The Little Prince and the Pilot
Now playing off-off Broadway in two theaters: May 3rd -June 2nd 2019


The Producers' Club,  358 West 44th Street, New York, NY 10036
Dates:  (Sonnet): May 3, 4, 5, - (Royal) 17, 18, 19,  -May 31 & June 1, 2  
Time:  Friday and Saturday @ 7:30pm  Sunday matinee @ 3pm
https://www.brownpapertickets.com/event/4226690



Tickets:
General $15 ($20 cash at the door), Concessions $5 (children ages 10+)  ($10 cash at the door)

Step into the world of the dare-devil author Saint-Exupéry. Flying mail across the Sahara desert or the plains of Argentina and later during the War, he survived some serious accidents.

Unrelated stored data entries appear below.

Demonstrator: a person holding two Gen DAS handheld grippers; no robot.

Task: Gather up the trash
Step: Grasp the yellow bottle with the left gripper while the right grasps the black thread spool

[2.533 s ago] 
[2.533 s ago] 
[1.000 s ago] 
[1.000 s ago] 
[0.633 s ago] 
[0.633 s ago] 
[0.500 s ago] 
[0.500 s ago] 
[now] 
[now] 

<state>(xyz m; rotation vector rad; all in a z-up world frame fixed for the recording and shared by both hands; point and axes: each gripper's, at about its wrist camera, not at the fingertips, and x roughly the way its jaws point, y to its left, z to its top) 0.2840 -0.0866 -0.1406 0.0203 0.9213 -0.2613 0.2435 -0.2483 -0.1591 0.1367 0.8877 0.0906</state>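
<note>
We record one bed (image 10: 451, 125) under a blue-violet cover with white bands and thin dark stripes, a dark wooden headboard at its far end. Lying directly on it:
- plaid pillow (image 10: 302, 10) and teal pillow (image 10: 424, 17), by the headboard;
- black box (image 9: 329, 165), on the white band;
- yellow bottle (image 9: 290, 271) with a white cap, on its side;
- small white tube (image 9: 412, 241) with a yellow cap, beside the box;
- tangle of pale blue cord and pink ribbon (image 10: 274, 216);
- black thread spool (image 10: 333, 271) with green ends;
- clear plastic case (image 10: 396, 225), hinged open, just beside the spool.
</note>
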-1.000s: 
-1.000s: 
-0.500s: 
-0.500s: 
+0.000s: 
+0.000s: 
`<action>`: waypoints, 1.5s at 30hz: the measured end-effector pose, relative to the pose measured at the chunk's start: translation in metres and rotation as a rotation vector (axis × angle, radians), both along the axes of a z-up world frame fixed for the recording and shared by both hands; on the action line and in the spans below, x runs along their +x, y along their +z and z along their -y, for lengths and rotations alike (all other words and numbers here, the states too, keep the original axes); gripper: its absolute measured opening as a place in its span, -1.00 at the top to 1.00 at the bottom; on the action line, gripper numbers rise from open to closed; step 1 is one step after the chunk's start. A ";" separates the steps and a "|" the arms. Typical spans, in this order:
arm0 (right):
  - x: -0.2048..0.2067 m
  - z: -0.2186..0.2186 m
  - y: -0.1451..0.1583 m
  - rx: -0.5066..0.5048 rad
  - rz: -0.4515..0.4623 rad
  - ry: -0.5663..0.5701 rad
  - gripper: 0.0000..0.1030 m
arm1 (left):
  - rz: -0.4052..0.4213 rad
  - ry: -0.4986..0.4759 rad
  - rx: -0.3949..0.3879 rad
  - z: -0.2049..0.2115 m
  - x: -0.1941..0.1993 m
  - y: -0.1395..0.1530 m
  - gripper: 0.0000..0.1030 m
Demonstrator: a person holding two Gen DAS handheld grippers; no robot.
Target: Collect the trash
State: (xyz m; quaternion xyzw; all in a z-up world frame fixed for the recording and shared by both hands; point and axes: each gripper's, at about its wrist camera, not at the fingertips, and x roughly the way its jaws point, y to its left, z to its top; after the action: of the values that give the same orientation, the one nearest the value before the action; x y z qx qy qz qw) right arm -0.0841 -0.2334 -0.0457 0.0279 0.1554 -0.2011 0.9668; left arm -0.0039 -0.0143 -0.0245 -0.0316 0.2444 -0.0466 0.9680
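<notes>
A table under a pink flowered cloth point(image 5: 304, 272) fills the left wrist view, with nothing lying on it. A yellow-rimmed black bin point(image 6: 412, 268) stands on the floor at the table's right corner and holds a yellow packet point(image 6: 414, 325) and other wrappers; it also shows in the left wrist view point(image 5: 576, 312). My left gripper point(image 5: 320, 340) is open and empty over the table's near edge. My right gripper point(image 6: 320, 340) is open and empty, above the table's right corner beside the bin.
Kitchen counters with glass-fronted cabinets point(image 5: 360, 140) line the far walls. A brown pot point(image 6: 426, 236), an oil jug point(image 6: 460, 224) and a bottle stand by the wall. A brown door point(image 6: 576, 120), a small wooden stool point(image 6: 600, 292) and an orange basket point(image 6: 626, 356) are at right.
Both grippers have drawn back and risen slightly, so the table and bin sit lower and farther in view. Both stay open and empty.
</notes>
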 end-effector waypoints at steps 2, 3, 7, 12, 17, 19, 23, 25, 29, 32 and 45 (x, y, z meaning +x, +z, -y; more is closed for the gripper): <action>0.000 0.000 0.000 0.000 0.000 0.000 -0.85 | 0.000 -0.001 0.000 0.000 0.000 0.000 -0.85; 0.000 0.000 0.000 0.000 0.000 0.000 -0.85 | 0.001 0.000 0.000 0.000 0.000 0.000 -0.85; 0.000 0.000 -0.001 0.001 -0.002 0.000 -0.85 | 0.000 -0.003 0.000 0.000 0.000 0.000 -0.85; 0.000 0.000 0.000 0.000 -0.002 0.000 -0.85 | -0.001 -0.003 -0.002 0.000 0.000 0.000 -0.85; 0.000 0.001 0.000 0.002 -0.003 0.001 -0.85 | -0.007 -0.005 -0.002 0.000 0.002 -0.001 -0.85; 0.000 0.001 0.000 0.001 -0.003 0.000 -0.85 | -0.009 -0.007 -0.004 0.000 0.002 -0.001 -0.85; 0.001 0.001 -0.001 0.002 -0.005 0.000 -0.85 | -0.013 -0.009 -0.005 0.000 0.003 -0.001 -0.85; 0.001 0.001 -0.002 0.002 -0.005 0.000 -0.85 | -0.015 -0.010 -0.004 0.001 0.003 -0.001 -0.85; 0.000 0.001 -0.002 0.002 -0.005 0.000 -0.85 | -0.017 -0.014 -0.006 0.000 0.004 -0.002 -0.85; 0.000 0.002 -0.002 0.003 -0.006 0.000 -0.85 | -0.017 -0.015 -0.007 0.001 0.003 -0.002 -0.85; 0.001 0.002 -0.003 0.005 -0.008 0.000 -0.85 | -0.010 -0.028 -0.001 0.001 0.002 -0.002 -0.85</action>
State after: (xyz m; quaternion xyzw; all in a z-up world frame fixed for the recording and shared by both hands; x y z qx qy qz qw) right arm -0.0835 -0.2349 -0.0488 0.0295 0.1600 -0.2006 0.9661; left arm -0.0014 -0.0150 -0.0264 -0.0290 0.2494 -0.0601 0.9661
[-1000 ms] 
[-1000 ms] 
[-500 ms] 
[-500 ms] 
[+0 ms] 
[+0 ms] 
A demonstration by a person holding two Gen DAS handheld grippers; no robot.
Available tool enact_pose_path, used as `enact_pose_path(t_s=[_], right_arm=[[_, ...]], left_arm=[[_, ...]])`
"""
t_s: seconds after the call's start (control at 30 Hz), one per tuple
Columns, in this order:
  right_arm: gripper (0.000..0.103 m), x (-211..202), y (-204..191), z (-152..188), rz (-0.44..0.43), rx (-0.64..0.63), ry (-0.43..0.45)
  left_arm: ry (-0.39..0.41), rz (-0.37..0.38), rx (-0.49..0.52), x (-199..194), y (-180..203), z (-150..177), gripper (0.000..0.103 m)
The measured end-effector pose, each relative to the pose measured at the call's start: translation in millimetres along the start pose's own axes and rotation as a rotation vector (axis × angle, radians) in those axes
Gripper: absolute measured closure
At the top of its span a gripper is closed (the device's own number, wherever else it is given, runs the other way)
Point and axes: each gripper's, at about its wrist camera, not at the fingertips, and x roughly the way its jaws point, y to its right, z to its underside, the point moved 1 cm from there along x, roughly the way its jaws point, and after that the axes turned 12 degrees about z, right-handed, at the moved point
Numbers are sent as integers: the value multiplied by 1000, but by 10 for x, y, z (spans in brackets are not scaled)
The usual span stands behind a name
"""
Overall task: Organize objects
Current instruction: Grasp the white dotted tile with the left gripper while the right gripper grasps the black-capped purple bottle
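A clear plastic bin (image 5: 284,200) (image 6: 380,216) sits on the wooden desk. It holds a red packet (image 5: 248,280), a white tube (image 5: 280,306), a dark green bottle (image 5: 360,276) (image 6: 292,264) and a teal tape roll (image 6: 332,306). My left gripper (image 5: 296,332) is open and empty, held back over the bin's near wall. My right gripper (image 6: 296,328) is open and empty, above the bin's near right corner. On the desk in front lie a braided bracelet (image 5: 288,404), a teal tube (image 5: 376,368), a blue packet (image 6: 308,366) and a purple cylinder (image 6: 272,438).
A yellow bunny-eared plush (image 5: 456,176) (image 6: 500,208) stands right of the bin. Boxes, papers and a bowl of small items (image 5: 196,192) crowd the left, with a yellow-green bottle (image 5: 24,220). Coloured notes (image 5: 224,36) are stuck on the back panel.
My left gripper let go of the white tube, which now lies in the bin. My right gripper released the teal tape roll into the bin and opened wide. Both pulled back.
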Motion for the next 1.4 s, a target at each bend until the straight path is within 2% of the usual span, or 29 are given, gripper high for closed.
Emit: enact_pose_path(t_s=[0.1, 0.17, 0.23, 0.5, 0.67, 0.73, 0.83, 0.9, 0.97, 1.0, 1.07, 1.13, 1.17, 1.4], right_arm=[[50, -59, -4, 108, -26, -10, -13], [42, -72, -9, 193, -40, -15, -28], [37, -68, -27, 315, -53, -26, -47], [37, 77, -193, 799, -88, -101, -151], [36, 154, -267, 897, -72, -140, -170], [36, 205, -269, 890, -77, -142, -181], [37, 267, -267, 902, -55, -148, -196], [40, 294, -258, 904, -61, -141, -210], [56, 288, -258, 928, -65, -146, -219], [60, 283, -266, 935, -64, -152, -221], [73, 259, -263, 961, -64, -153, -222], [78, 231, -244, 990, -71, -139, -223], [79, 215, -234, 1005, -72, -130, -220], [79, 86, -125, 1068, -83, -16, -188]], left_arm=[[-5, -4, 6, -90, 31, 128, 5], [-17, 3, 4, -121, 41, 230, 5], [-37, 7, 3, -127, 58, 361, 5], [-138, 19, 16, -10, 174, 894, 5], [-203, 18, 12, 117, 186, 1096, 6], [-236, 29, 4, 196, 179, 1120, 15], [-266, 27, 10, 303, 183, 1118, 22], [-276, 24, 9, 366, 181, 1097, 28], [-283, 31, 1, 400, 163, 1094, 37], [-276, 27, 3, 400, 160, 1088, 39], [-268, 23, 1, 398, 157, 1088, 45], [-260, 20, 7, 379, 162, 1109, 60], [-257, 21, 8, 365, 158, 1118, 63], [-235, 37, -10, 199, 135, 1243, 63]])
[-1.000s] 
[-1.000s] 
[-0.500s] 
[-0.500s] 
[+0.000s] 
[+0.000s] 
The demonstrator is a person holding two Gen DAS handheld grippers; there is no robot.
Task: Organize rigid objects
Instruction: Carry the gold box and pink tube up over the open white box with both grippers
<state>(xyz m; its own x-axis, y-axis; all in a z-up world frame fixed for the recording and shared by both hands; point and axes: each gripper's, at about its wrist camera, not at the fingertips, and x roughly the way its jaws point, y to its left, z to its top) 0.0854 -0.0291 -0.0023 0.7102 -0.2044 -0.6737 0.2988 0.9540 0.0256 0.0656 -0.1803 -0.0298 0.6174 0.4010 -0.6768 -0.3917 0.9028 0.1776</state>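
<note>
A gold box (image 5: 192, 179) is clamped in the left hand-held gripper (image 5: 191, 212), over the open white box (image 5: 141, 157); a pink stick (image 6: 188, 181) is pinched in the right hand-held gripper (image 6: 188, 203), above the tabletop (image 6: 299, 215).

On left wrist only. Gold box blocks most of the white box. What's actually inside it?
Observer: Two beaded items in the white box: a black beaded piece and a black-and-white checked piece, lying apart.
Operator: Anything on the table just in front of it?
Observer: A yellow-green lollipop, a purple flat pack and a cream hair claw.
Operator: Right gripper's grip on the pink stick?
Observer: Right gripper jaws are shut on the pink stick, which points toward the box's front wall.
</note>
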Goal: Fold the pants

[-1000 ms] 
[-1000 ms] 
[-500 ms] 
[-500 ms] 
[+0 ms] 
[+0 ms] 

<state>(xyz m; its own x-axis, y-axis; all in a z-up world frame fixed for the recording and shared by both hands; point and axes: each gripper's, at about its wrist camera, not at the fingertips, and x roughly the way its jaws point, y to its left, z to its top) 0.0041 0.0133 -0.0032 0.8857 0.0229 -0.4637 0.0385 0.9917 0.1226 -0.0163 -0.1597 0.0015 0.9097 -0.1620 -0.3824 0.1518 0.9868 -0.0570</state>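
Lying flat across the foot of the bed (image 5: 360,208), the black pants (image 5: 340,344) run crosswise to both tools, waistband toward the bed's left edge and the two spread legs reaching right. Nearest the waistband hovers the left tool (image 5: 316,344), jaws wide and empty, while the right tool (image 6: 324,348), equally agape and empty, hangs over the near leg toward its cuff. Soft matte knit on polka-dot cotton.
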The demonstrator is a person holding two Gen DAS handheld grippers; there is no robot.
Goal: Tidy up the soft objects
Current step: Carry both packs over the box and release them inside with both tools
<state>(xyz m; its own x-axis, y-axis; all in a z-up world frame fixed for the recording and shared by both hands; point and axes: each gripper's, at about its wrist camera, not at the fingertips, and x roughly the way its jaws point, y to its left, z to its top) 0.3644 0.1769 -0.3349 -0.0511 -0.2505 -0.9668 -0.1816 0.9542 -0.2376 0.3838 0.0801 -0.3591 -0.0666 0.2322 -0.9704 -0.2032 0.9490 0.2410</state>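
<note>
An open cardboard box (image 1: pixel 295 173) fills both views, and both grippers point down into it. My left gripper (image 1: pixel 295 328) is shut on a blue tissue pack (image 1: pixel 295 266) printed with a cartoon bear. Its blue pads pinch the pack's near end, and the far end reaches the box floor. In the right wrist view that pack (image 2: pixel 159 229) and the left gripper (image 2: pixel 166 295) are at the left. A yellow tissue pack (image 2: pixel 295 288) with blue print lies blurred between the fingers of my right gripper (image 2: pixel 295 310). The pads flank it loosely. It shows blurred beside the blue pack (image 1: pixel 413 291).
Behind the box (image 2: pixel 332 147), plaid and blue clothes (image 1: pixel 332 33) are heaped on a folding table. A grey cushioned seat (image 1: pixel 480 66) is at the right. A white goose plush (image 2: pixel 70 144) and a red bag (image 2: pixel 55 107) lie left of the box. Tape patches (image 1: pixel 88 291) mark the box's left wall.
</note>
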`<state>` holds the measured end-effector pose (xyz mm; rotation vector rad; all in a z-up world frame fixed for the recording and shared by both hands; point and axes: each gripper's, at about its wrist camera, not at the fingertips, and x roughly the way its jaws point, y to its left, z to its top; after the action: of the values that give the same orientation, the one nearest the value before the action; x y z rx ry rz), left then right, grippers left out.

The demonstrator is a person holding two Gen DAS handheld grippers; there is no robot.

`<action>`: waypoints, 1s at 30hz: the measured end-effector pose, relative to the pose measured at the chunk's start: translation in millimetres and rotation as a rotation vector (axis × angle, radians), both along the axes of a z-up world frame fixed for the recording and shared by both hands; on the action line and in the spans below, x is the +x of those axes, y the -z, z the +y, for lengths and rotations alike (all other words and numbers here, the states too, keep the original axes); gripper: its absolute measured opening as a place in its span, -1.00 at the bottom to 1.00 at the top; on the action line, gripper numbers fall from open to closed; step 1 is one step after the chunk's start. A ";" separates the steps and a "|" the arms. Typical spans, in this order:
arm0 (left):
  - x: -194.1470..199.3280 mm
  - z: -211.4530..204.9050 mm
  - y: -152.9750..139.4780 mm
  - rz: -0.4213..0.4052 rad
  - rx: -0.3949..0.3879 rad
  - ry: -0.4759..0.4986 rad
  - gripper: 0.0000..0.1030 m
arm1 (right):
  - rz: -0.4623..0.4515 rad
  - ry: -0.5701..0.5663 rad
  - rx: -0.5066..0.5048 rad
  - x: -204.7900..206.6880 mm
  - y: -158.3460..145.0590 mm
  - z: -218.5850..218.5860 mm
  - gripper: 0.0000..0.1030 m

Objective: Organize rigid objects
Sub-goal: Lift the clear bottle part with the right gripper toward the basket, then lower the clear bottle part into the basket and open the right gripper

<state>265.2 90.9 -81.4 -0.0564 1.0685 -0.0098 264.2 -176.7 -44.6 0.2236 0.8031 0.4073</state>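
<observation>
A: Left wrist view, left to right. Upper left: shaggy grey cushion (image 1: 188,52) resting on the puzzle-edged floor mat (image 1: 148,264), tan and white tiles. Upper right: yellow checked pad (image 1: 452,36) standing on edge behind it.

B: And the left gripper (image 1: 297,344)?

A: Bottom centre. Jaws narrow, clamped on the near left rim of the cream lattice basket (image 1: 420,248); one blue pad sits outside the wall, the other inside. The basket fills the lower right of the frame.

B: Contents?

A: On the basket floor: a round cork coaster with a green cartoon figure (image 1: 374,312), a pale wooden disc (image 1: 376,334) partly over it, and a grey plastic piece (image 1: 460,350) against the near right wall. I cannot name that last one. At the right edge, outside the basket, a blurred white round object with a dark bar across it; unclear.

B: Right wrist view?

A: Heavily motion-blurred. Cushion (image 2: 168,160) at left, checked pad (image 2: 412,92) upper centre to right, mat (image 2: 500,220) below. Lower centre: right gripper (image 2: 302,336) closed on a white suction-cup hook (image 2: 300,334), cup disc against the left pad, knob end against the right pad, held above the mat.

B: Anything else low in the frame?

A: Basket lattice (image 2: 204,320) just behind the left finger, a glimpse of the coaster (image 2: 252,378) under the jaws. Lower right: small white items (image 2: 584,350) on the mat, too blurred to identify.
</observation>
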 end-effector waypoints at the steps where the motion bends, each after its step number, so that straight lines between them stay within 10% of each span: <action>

Which moments from his short and dramatic life popped up in his mind on his final journey, who did he see?

When the pilot meets The Little Prince in the desert these two adventurers discover how much they have in common. They both loved and lived and explored the world around them.
Both mysteriously disappeared.

Learn to look with your heart and discover the secret
of what is really important in life.

Based on his life, his books, his marriage, the thousands of letters he wrote and on his bestseller The Little Prince. Actors using masks and puppets
tell an uplifting story about friendship.
Tales of endurance, beauty and friendship are for grown-ups of all ages. (10+)

Vagabond Productions is an internationally active company which has been working for about 25 years in the field of theater and independent film. The actor-founders staged their productions in Great Britain and the USA but also in Belgium and the Netherlands. Repertoire consists of new and existing work.
Their production of The Chairs by Ionesco was presented in Edinburgh (with the actors chosen best of the fest) After that it played in the Netherlands and had an extended run in various off-off-Broadway theaters.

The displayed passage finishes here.